*Work required:* Copy every record that follows, word for word.

[Items from a data source]
•••

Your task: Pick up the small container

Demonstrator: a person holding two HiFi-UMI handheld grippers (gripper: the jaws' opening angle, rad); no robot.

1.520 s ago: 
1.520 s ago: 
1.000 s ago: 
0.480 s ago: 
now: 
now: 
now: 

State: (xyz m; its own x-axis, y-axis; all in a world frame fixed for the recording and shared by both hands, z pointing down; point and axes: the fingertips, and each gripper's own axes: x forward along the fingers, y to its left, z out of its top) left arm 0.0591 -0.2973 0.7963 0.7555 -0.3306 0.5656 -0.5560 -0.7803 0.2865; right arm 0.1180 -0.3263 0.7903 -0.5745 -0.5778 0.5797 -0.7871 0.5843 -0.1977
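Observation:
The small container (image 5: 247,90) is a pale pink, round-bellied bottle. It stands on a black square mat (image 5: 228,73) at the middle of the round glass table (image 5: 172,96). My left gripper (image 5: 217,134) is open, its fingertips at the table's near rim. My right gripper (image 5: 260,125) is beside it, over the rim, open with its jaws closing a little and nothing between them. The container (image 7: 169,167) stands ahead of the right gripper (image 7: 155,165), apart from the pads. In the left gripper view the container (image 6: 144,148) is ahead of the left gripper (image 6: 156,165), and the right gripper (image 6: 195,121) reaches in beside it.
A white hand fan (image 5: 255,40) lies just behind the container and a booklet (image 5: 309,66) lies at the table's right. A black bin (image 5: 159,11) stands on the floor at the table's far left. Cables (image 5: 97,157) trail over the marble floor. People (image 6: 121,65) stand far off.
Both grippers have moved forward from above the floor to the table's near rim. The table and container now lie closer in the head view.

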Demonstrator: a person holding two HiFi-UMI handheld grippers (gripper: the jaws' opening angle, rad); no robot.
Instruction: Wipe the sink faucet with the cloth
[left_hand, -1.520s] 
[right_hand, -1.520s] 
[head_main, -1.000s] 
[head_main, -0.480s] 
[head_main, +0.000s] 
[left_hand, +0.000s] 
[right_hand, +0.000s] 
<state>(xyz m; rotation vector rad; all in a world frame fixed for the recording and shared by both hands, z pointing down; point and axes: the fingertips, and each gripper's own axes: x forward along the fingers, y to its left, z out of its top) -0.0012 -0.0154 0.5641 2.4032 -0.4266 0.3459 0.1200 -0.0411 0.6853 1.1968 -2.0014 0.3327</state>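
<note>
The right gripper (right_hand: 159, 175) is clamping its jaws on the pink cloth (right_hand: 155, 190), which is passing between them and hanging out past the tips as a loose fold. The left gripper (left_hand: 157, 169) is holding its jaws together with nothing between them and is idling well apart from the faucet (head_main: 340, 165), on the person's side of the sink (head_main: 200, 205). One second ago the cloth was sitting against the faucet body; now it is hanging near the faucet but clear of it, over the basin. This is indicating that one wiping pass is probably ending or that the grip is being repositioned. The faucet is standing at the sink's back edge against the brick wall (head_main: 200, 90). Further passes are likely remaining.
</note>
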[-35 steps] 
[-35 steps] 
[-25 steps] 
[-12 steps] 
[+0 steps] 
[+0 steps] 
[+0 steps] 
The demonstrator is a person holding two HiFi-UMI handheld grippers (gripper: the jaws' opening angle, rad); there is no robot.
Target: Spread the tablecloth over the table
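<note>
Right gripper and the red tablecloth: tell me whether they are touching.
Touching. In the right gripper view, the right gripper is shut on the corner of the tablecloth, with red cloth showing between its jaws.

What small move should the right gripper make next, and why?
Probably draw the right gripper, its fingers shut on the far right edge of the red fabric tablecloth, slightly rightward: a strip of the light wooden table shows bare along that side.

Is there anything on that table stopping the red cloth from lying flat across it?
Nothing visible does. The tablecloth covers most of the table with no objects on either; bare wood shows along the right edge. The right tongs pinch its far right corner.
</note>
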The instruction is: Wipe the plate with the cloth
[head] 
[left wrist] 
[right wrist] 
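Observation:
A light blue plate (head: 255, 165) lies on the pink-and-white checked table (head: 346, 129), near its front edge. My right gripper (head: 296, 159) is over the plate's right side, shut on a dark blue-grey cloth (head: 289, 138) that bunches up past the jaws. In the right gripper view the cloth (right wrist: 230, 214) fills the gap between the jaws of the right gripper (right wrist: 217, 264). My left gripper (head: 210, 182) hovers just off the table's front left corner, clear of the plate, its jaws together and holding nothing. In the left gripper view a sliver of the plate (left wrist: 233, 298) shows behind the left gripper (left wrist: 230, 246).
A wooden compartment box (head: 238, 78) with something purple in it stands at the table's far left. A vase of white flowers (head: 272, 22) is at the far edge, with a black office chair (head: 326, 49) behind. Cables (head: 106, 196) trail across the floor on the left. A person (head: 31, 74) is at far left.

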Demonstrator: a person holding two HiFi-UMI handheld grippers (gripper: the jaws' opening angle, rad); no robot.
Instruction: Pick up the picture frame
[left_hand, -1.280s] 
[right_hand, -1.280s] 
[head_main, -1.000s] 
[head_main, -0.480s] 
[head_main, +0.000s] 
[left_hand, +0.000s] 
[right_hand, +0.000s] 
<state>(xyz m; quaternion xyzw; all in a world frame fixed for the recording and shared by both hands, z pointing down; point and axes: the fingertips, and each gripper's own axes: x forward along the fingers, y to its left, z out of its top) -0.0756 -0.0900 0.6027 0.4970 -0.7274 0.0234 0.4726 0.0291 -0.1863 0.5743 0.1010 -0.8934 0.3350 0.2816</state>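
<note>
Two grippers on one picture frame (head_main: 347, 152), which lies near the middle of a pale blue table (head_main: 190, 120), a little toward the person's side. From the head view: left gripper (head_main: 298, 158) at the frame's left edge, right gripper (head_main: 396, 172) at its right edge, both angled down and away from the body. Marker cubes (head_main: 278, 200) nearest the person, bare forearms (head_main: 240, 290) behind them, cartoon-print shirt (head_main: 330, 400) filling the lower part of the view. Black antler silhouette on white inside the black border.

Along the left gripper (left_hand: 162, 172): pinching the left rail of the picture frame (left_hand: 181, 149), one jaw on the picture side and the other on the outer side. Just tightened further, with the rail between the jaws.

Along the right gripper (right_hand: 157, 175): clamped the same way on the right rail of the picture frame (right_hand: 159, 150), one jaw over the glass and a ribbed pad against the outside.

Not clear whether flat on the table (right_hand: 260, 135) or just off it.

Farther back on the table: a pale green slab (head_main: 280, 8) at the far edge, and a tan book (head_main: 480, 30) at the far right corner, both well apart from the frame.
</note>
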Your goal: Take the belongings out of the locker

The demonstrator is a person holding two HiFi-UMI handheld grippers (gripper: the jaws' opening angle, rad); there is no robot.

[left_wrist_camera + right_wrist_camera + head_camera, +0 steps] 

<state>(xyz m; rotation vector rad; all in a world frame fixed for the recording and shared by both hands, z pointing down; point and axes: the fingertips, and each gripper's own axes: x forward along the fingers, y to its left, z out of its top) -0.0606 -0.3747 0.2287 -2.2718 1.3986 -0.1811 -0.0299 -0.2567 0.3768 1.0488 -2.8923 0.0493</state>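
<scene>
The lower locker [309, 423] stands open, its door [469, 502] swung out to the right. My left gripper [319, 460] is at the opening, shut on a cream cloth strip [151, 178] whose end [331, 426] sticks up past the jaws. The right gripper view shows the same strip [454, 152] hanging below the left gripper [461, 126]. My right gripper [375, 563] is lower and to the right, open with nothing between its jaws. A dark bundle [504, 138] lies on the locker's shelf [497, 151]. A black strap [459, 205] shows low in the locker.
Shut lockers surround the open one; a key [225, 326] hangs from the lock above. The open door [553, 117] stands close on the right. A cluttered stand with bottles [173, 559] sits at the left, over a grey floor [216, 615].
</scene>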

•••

*Response area:*
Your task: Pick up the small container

Demonstrator: a person holding two HiFi-UMI handheld grippers (gripper: the jaws' opening angle, rad); no robot.

1.520 s ago: 
1.520 s ago: 
1.000 s ago: 
0.480 s ago: 
now: 
now: 
now: 

State: (xyz m; its own x-axis, y-axis; all in a world frame fixed for the recording and shared by both hands, z pointing down; point and axes: the fingertips, and each gripper's own axes: x forward along the fingers, y to its left, z out of its top) left arm 0.0591 -0.2973 0.7963 0.7555 -0.3306 0.5656 -0.5560 -0.7803 0.2865; right arm 0.1180 -0.3263 0.7903 -0.5745 -0.5778 0.5797 -0.7871 0.5843 -0.1977
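Observation:
The small container (image 5: 247,90) is a pale pink, round-bellied bottle. It stands on a black square mat (image 5: 228,73) at the middle of the round glass table (image 5: 172,96). My left gripper (image 5: 217,134) is open, its fingertips at the table's near rim. My right gripper (image 5: 260,125) is beside it, over the rim, open with its jaws closing a little and nothing between them. The container (image 7: 169,167) stands ahead of the right gripper (image 7: 155,165), apart from the pads. In the left gripper view the container (image 6: 144,148) is ahead of the left gripper (image 6: 156,165), and the right gripper (image 6: 195,121) reaches in beside it.
A white hand fan (image 5: 255,40) lies just behind the container and a booklet (image 5: 309,66) lies at the table's right. A black bin (image 5: 159,11) stands on the floor at the table's far left. Cables (image 5: 97,157) trail over the marble floor. People (image 6: 121,65) stand far off.
Both grippers have moved forward from above the floor to the table's near rim. The table and container now lie closer in the head view.
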
Demonstrator: a person holding two HiFi-UMI handheld grippers (gripper: the jaws' opening angle, rad); no robot.
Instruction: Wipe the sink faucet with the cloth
[left_hand, -1.520s] 
[right_hand, -1.520s] 
[head_main, -1.000s] 
[head_main, -0.480s] 
[head_main, +0.000s] 
[left_hand, +0.000s] 
[right_hand, +0.000s] 
<state>(xyz m; rotation vector rad; all in a world frame fixed for the recording and shared by both hands, z pointing down; point and axes: the fingertips, and each gripper's own axes: x forward along the fingers, y to its left, z out of its top) -0.0012 -0.0154 0.5641 2.4032 -0.4266 0.3459 0.1200 -0.0411 0.6853 1.1968 -2.0014 0.3327</state>
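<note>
The right gripper (right_hand: 159, 175) is clamping its jaws on the pink cloth (right_hand: 155, 190), which is passing between them and hanging out past the tips as a loose fold. The left gripper (left_hand: 157, 169) is holding its jaws together with nothing between them and is idling well apart from the faucet (head_main: 340, 165), on the person's side of the sink (head_main: 200, 205). One second ago the cloth was sitting against the faucet body; now it is hanging near the faucet but clear of it, over the basin. This is indicating that one wiping pass is probably ending or that the grip is being repositioned. The faucet is standing at the sink's back edge against the brick wall (head_main: 200, 90). Further passes are likely remaining.
</note>
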[-35 steps] 
[-35 steps] 
[-25 steps] 
[-12 steps] 
[+0 steps] 
[+0 steps] 
[+0 steps] 
The demonstrator is a person holding two HiFi-UMI handheld grippers (gripper: the jaws' opening angle, rad); there is no robot.
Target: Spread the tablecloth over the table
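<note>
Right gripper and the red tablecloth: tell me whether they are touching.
Touching. In the right gripper view, the right gripper is shut on the corner of the tablecloth, with red cloth showing between its jaws.

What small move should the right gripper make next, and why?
Probably draw the right gripper, its fingers shut on the far right edge of the red fabric tablecloth, slightly rightward: a strip of the light wooden table shows bare along that side.

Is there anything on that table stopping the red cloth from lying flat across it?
Nothing visible does. The tablecloth covers most of the table with no objects on either; bare wood shows along the right edge. The right tongs pinch its far right corner.
</note>
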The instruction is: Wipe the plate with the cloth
[head] 
[left wrist] 
[right wrist] 
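Observation:
A light blue plate (head: 255, 165) lies on the pink-and-white checked table (head: 346, 129), near its front edge. My right gripper (head: 296, 159) is over the plate's right side, shut on a dark blue-grey cloth (head: 289, 138) that bunches up past the jaws. In the right gripper view the cloth (right wrist: 230, 214) fills the gap between the jaws of the right gripper (right wrist: 217, 264). My left gripper (head: 210, 182) hovers just off the table's front left corner, clear of the plate, its jaws together and holding nothing. In the left gripper view a sliver of the plate (left wrist: 233, 298) shows behind the left gripper (left wrist: 230, 246).
A wooden compartment box (head: 238, 78) with something purple in it stands at the table's far left. A vase of white flowers (head: 272, 22) is at the far edge, with a black office chair (head: 326, 49) behind. Cables (head: 106, 196) trail across the floor on the left. A person (head: 31, 74) is at far left.
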
Demonstrator: a person holding two HiFi-UMI handheld grippers (gripper: the jaws' opening angle, rad); no robot.
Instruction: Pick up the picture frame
[left_hand, -1.280s] 
[right_hand, -1.280s] 
[head_main, -1.000s] 
[head_main, -0.480s] 
[head_main, +0.000s] 
[left_hand, +0.000s] 
[right_hand, +0.000s] 
<state>(xyz m; quaternion xyzw; all in a world frame fixed for the recording and shared by both hands, z pointing down; point and axes: the fingertips, and each gripper's own axes: x forward along the fingers, y to its left, z out of its top) -0.0756 -0.0900 0.6027 0.4970 -0.7274 0.0234 0.4726 0.0291 -0.1863 0.5743 0.1010 -0.8934 0.3350 0.2816</state>
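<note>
Two grippers on one picture frame (head_main: 347, 152), which lies near the middle of a pale blue table (head_main: 190, 120), a little toward the person's side. From the head view: left gripper (head_main: 298, 158) at the frame's left edge, right gripper (head_main: 396, 172) at its right edge, both angled down and away from the body. Marker cubes (head_main: 278, 200) nearest the person, bare forearms (head_main: 240, 290) behind them, cartoon-print shirt (head_main: 330, 400) filling the lower part of the view. Black antler silhouette on white inside the black border.

Along the left gripper (left_hand: 162, 172): pinching the left rail of the picture frame (left_hand: 181, 149), one jaw on the picture side and the other on the outer side. Just tightened further, with the rail between the jaws.

Along the right gripper (right_hand: 157, 175): clamped the same way on the right rail of the picture frame (right_hand: 159, 150), one jaw over the glass and a ribbed pad against the outside.

Not clear whether flat on the table (right_hand: 260, 135) or just off it.

Farther back on the table: a pale green slab (head_main: 280, 8) at the far edge, and a tan book (head_main: 480, 30) at the far right corner, both well apart from the frame.
</note>
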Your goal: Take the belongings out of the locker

The demonstrator is a person holding two HiFi-UMI handheld grippers (gripper: the jaws' opening angle, rad); there is no robot.

[left_wrist_camera + right_wrist_camera + head_camera, +0 steps] 

<state>(xyz m; rotation vector rad; all in a world frame fixed for the recording and shared by both hands, z pointing down; point and axes: the fingertips, and each gripper's own axes: x forward along the fingers, y to its left, z out of its top) -0.0606 -0.3747 0.2287 -2.2718 1.3986 -0.1811 -0.0299 -0.2567 0.3768 1.0488 -2.8923 0.0493</state>
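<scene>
The lower locker [309, 423] stands open, its door [469, 502] swung out to the right. My left gripper [319, 460] is at the opening, shut on a cream cloth strip [151, 178] whose end [331, 426] sticks up past the jaws. The right gripper view shows the same strip [454, 152] hanging below the left gripper [461, 126]. My right gripper [375, 563] is lower and to the right, open with nothing between its jaws. A dark bundle [504, 138] lies on the locker's shelf [497, 151]. A black strap [459, 205] shows low in the locker.
Shut lockers surround the open one; a key [225, 326] hangs from the lock above. The open door [553, 117] stands close on the right. A cluttered stand with bottles [173, 559] sits at the left, over a grey floor [216, 615].
</scene>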

No more output will be produced for this exercise.